In 1863, Seelos began working in the most characteristic apostolate of the Redemptorists: For three years, he conducted missions in more than a dozen states, bringing countless people to conversion. His final assignment, in 1866, was to New Orleans. Around this time, there was serious talk about making Seelos a bishop, but when he got wind of the idea, he firmly resisted it. Writing a letter to the pope, he asked to be allowed to remain a simple priest. The request was granted, and Seelos was passed over.

New Orleans and Yellow Fever

When he arrived in New Orleans, Seelos discovered that his superior was Father John Duffy, a man who had been a novice under Seelos at the seminary. Seelos jokingly told his new rector, “Now you can have your revenge on me for all the evil I did to you many years ago.” Duffy merely smiled.

Seelos threw himself into his work in New Orleans, keeping long hours in his never-ending desire to bring people to Christ. When yellow fever broke out in September of 1867, he worked tirelessly among the sick and dying until he himself was stricken with the disease. During the last month of his life, Seelos remained prayerful, uncomplaining, and completely at peace.

As Seelos was dying, the doctor tried to explain his condition to him. Finally, Father Duffy told him, “The doctor says you are going to heaven.” The answer was typical: “Oh, what pleasant news! How thankful I am. And to you, doctor, how much have I not to return thanks for your kindness and attention.”
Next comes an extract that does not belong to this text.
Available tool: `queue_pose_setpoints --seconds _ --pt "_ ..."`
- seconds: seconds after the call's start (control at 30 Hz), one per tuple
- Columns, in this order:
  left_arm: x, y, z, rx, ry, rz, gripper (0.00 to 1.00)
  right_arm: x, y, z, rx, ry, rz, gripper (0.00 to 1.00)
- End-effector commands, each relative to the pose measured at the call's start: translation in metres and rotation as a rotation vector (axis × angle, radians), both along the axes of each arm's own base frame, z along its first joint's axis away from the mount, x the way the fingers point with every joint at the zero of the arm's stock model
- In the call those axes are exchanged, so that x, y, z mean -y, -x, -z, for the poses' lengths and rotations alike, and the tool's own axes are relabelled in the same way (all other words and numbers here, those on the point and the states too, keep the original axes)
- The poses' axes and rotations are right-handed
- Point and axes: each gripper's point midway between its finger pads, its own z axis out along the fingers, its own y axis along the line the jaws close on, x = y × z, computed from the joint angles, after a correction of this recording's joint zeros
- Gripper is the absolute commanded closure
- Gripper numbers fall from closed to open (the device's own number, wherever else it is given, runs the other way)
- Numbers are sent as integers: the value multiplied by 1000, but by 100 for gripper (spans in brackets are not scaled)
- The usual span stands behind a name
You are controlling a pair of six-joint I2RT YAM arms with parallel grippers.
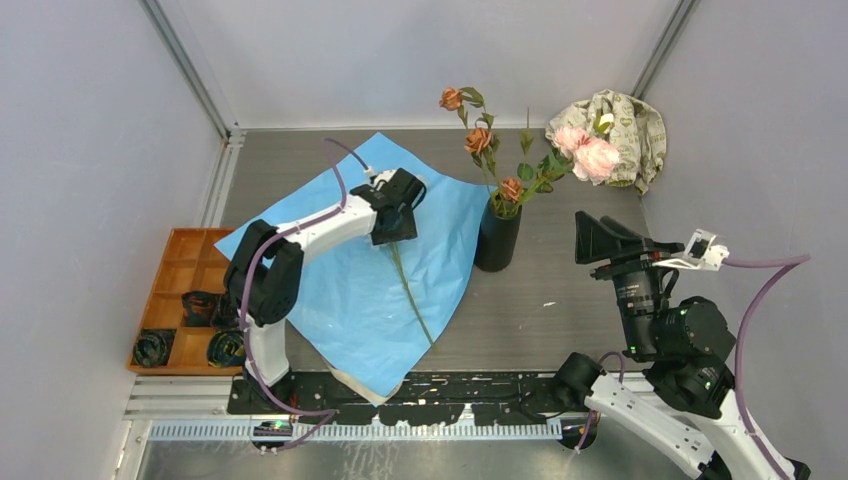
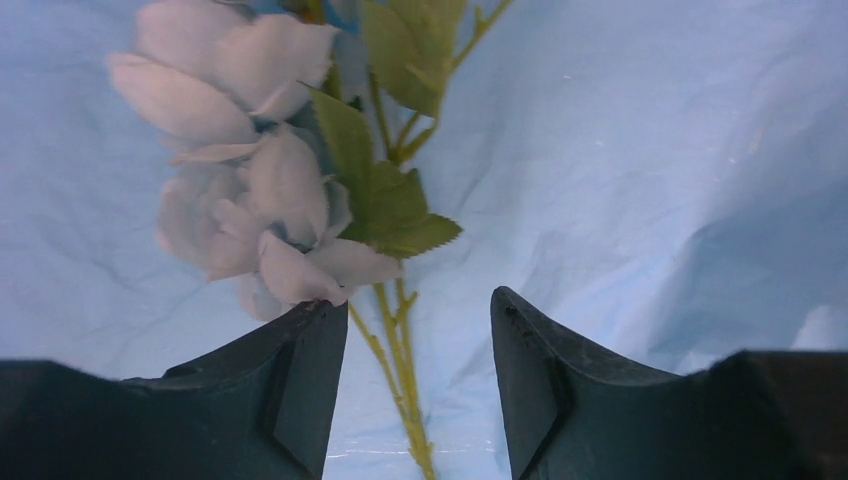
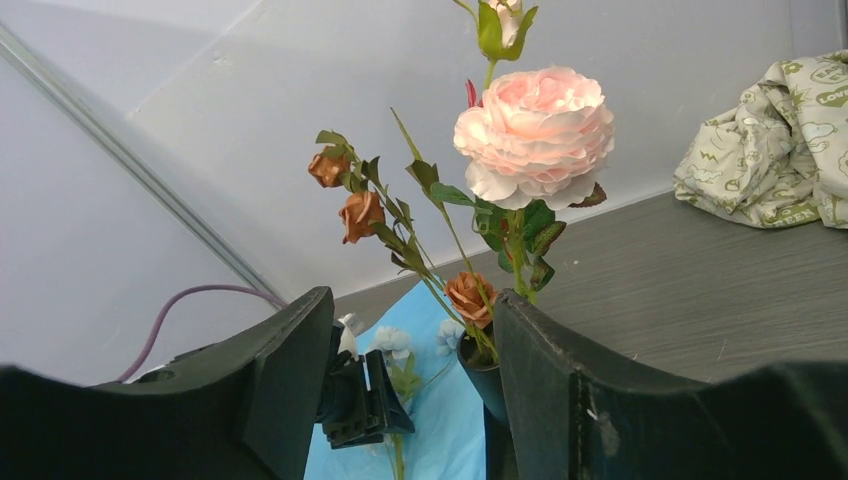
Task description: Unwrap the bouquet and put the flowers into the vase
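The bouquet's blue paper [image 1: 350,290] lies unwrapped and flat on the table. On it lies one flower with a pale blue head [image 2: 250,190] and a long green stem [image 1: 412,300]. My left gripper [image 1: 398,228] hovers over that stem, open. In the left wrist view the stem [image 2: 405,380] runs between the fingers of the left gripper [image 2: 418,300], clear of both. The black vase [image 1: 497,238] stands just right of the paper with orange-brown flowers [image 1: 478,140] and pink flowers [image 1: 590,155] in it. My right gripper [image 1: 590,238] is open and empty, to the right of the vase [image 3: 485,375].
A wooden compartment tray [image 1: 175,262] with dark rolled items sits at the table's left edge. A beige patterned cloth [image 1: 625,130] is bunched in the back right corner. Grey walls close in on the left, back and right.
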Motion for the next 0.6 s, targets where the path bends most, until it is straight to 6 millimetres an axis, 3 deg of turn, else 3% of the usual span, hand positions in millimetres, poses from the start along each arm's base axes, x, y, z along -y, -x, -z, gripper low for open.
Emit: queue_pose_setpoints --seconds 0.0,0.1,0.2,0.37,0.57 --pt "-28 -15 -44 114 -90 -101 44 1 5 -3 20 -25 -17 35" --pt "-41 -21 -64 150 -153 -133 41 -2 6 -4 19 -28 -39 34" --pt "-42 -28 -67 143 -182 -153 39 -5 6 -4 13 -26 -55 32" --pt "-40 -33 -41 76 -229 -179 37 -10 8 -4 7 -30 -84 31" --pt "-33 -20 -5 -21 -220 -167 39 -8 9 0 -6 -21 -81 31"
“Extraordinary Deeds” Not Required

Brother Louis, who had recognized the holiness of Seelos as a novice, was there at his deathbed. He asked the dying priest to tell him how to please God. Seelos responded, “I think the best way is to accept the will of God, to obey faithfully and quietly the orders of one’s superior, and to do the work assigned. . . . It is not necessary to accomplish extraordinary deeds.”
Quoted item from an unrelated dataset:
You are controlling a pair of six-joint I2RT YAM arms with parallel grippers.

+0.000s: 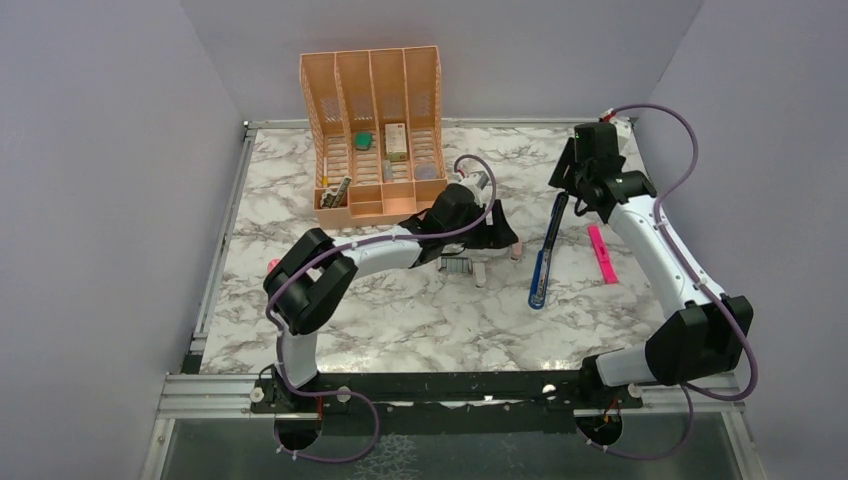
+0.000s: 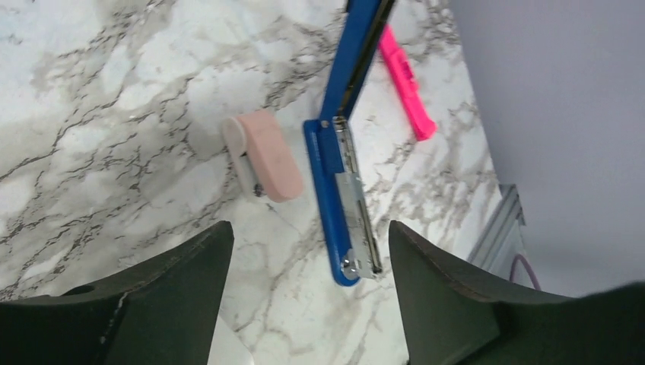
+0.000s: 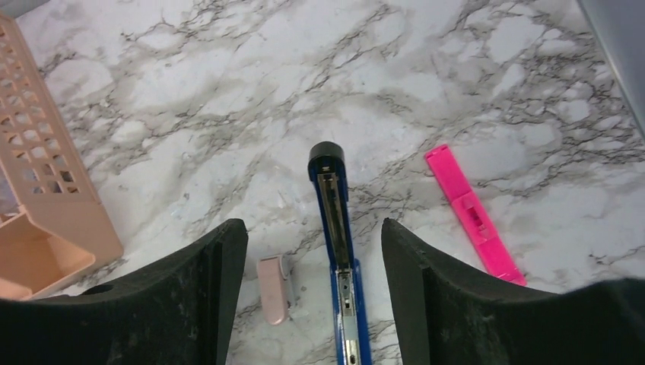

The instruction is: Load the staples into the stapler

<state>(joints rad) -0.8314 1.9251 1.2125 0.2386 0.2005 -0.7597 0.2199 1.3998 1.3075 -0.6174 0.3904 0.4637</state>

Through the years his reputation for healing had spread. Shortly before Seelos died on October 4, 1867, Father Duffy suffered the recurrence of a crippling pain in his knee which left him unable to walk. The pain was from a childhood injury, which had been healed through the intercession of his patron saint. Duffy knew that if he had to quit his work with the sick of the city (since Seelos was already out of commission), the other priests wouldn’t be able to handle the workload. With stubborn Irish defiance, he determined, “Through the merits of a saint I was cured the first time, and through the merits of another saint I will be cured a second time!”
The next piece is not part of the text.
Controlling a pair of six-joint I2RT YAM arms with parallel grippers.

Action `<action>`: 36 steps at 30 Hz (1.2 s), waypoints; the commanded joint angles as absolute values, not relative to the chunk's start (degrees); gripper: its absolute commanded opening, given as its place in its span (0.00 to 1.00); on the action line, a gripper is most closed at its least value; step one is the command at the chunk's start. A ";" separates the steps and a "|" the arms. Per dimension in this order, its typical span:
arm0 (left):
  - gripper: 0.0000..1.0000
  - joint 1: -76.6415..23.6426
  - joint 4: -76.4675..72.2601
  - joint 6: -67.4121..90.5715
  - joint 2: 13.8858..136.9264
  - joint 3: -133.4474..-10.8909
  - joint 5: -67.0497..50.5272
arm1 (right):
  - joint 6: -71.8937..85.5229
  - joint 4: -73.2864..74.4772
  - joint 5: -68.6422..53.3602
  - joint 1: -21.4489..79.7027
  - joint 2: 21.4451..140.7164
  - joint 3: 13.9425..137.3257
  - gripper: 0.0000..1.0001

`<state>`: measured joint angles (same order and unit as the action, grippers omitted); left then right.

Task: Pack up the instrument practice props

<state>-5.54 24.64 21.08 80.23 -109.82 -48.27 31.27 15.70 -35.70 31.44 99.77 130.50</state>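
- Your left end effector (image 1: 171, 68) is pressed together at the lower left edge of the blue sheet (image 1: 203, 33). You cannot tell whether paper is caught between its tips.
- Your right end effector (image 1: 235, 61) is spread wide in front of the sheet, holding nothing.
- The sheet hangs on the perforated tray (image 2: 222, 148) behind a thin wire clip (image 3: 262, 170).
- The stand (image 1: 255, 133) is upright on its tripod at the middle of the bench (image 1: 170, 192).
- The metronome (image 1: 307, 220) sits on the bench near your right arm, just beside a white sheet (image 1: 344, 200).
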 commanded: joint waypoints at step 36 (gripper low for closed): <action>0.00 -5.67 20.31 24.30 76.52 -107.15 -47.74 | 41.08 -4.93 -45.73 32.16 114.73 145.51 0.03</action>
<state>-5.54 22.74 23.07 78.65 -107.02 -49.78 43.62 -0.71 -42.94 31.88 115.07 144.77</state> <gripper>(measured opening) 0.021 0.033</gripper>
Painfully making his way to the bedside of his dying subordinate, Duffy knelt on his good leg and prayed to God that through the merits of Father Seelos he would be able to continue his work with the sick and dying. The pain stopped immediately, and Duffy rose. But the priest by whose virtues the miracle was granted would not learn—on this side of eternity—of the miracle.

Francis Seelos’ mission of healing did not end with his death. Many people, convinced of his sanctity, asked his intercession in prayer, and reports of healings began to spread. Two of the Redemptorists who had known him began to collect the reports and asked for an investigation to be opened. The ordinary process was begun in 1900, and Francis Seelos was beatified by Pope John Paul II on April 9, 2000.

Blessed Francis Xavier Seelos’ feast day is celebrated on October 5.

Ann Ball, a well-known writer on the saints and frequent contributor to The Word Among Us, passed away in Houston, Texas, in 2008. Her story of Blessed Francis Xavier Seelos appeared in In the Land I Have Shown You: The Stories of 16 Saints and Christian Heroes of North America (The Word Among Us, 2002).